Please repeat the lines below, exactly and only, from the one that holds "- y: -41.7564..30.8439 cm" through the one that holds "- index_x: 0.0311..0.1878".
# # # #
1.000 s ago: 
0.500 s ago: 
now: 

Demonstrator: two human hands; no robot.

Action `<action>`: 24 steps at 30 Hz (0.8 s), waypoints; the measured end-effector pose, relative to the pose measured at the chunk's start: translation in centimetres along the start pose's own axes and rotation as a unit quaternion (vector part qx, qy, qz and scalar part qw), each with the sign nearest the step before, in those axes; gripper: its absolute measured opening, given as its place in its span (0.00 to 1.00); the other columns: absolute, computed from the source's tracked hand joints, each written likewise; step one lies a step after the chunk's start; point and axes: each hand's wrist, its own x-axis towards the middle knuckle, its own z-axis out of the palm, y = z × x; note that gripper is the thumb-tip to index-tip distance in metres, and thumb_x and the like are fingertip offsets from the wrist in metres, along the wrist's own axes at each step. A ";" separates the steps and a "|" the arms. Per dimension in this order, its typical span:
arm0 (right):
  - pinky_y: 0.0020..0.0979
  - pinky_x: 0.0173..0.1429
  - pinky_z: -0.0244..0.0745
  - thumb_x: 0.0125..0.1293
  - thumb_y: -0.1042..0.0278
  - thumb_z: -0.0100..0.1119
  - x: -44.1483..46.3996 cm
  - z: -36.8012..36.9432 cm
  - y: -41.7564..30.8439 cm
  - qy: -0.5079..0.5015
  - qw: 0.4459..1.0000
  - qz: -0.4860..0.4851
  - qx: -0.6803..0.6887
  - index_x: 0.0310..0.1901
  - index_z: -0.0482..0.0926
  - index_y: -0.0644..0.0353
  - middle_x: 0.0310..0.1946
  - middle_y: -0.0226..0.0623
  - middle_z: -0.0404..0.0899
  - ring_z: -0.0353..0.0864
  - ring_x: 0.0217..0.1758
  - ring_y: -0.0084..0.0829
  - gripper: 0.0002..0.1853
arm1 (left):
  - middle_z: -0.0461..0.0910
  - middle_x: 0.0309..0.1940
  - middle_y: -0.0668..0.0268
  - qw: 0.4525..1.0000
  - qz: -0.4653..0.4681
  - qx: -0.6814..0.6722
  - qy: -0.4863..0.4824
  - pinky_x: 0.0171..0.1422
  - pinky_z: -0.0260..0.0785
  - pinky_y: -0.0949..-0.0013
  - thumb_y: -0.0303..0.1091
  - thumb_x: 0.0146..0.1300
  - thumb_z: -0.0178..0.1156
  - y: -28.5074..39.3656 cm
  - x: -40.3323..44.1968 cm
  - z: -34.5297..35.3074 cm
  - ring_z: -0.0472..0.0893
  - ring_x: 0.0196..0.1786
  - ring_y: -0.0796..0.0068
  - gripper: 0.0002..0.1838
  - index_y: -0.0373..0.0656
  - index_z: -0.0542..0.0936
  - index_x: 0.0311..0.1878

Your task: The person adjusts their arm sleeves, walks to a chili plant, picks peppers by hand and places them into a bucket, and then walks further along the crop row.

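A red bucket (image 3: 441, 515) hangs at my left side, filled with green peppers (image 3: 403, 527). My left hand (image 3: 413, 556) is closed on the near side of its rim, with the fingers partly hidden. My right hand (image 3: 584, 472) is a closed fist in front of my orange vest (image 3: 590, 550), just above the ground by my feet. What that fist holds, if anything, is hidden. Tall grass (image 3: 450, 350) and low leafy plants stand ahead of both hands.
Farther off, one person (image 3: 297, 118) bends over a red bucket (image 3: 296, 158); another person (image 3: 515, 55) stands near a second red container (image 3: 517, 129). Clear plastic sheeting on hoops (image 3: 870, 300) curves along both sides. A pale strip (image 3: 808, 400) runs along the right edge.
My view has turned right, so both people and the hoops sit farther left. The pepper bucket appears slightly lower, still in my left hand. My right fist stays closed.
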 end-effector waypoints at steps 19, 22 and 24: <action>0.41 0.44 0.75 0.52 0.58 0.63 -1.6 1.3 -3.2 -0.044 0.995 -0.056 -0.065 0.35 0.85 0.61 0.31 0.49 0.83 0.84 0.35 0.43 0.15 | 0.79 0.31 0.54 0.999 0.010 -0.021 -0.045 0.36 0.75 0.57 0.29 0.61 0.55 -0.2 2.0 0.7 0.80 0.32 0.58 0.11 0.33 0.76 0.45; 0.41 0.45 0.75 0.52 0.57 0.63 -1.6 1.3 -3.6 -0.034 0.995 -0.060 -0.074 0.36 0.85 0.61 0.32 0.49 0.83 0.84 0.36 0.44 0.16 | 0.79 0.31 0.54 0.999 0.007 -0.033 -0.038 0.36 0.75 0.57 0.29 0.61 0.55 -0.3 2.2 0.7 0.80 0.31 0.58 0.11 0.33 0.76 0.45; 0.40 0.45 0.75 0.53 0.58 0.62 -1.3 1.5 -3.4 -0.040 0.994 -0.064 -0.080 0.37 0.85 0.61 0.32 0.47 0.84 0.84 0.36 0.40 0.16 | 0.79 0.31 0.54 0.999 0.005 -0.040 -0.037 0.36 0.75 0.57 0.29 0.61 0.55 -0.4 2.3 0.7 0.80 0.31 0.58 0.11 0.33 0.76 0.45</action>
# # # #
▶ [Exercise solution]
  - y: -41.7564..30.8439 cm
  - qy: -0.5079..0.5015
  - qw: 0.4459..1.0000
  - qz: -0.4860..0.4851
  - qx: -0.6803..0.6887
  - index_x: 0.0310..0.1901
  - index_z: -0.0482..0.0926
  - index_y: -0.0644..0.0353
  - middle_x: 0.0310..0.1946
  - middle_y: -0.0226..0.0623
  - middle_z: -0.0404..0.0899
  - ring_z: -0.0353..0.0864
  - ring_x: 0.0217..0.1758
  - ring_y: -0.0084..0.0829
  - gripper: 0.0002..0.1853
arm1 (left):
  - middle_z: -0.0461..0.0910
  - middle_x: 0.0309..0.1940
  - middle_y: -0.0668..0.0268
  - qw: 0.4525..1.0000
  - qz: -0.4653..0.4681
  - qx: -0.6814..0.6722
  - qy: -0.4863..0.4824
  - pinky_x: 0.0171..0.1422
  - pinky_z: -0.0260..0.0785
  - pinky_y: -0.0949..-0.0013
  - thumb_y: -0.0303..0.1091
  - thumb_x: 0.0146..0.1300
  - thumb_z: -0.0178..0.1156
  - y: -28.5074..39.3656 cm
  - x: -40.3323..44.1968 cm
  - z: -34.5297..35.3074 cm
  - ring_z: -0.0472..0.0893
  - ring_x: 0.0196..0.1786
  - ring_y: -0.0796..0.0068
  - gripper: 0.0002..0.1838
  - index_y: -0.0373..0.0656
  - index_z: -0.0542..0.0936
  - index_x: 0.0311..0.1878

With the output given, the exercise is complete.